> [Aim of the exercise]:
Transcribe the full listing below, word for word, without pictures.

> [Information supplied]:
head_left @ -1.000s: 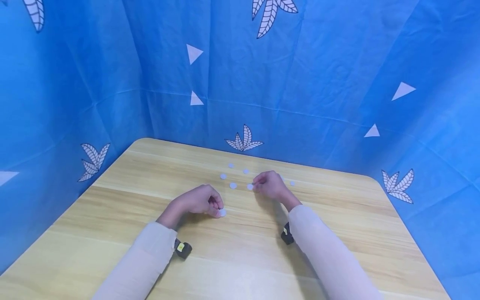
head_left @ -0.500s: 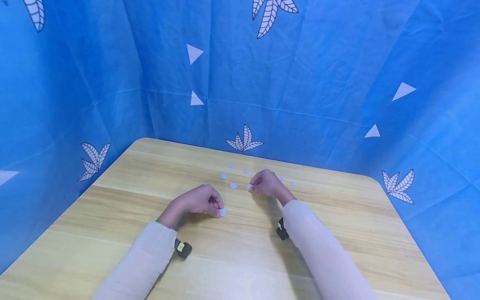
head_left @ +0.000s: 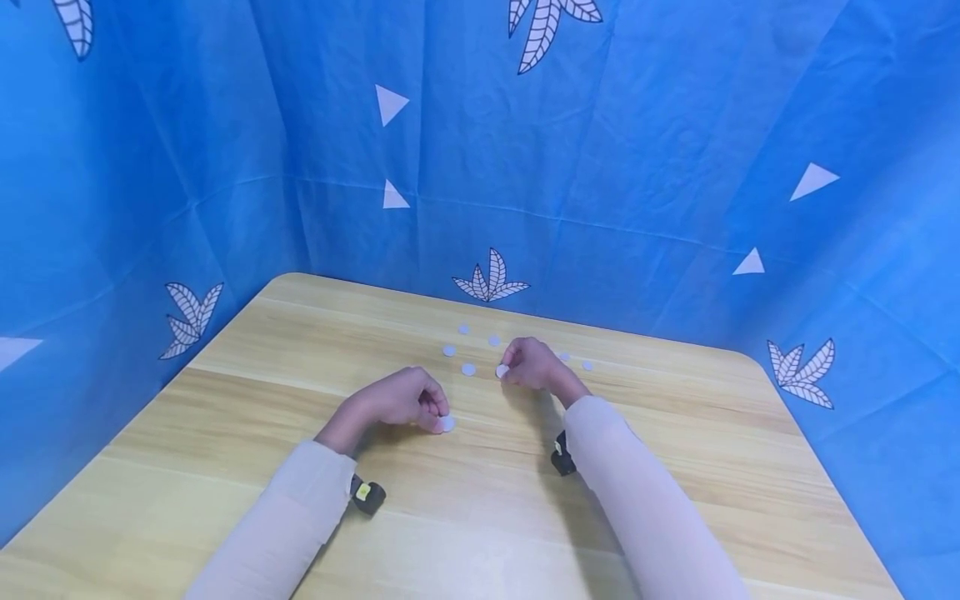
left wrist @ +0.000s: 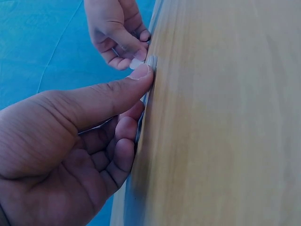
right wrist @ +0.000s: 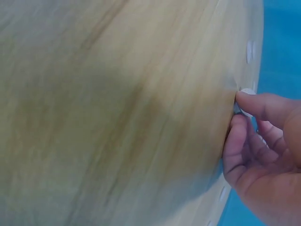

> [Exercise solution]:
head_left @ -1.000s: 
head_left @ -0.500s: 
head_left @ +0.000s: 
left wrist @ +0.000s: 
right wrist @ +0.000s: 

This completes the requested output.